軍のシンボルが“大鍋”だった食いしん坊集団
トルコには、かつてオスマン帝国という13世紀後半から(本格的な国づくりはひとまず措くとして)20世紀に繁栄した、600年余の歴史を持つ集権国家が存在した。最盛期である16世紀には、アジアやヨーロッパ、北アフリカにまでその領土を広げ、各地のあらゆる文化を融合しながら、勢力を拡大していったのである。そんなオスマン帝国のアジアとヨーロッパ、そしてアラブの融合ぶりは、まさにミステリアス。
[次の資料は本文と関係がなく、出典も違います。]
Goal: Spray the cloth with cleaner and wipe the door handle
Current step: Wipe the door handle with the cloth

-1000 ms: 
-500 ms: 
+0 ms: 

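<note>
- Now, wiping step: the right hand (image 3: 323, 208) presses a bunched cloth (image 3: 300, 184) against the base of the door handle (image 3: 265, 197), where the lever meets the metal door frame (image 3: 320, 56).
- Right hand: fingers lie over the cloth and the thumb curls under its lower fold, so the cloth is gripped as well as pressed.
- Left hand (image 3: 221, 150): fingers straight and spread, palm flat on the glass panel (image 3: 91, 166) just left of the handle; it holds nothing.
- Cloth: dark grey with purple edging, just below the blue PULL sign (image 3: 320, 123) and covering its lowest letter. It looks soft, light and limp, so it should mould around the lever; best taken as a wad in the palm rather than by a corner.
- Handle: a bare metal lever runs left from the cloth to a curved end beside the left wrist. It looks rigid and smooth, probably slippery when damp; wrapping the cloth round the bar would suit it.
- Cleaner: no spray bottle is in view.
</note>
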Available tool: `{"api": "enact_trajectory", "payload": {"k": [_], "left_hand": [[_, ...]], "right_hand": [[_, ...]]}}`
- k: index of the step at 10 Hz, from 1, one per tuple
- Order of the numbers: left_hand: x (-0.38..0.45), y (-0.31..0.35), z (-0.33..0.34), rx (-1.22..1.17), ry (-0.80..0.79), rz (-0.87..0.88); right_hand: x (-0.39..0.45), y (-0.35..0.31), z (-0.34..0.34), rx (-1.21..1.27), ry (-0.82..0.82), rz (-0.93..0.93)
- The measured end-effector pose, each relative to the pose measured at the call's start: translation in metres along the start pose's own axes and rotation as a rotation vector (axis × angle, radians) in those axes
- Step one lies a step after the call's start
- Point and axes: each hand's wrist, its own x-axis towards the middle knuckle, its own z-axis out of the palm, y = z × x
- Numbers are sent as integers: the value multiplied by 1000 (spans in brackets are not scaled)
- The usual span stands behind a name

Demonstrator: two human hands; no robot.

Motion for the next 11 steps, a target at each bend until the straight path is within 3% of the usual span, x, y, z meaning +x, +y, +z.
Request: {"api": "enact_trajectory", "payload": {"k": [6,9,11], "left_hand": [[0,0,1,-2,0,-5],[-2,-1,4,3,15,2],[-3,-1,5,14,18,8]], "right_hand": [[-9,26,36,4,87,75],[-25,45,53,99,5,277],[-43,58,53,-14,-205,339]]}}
さらにルネッサンス期のヨーロッパ人をも驚嘆させたほど、この帝国は先進的な国家でもあったといわれ、全盛期の軍のシンボルが軍旗ではなく、なんと“大鍋”であったともいう。
しかも、この大鍋を奪われることが、最大の恥辱であったというのだから、思わずクスッと笑ってしまうのだが、オスマン帝国はそれだけ食に執着していた“食いしん坊もの集団”だったということは間違いないようである。
そんな大帝国の料理が、食文化が磨かれないわけがない。現に皇帝は毎日夕食には40皿もの料理を並べさせ、好きなものだけを口にしたのだという。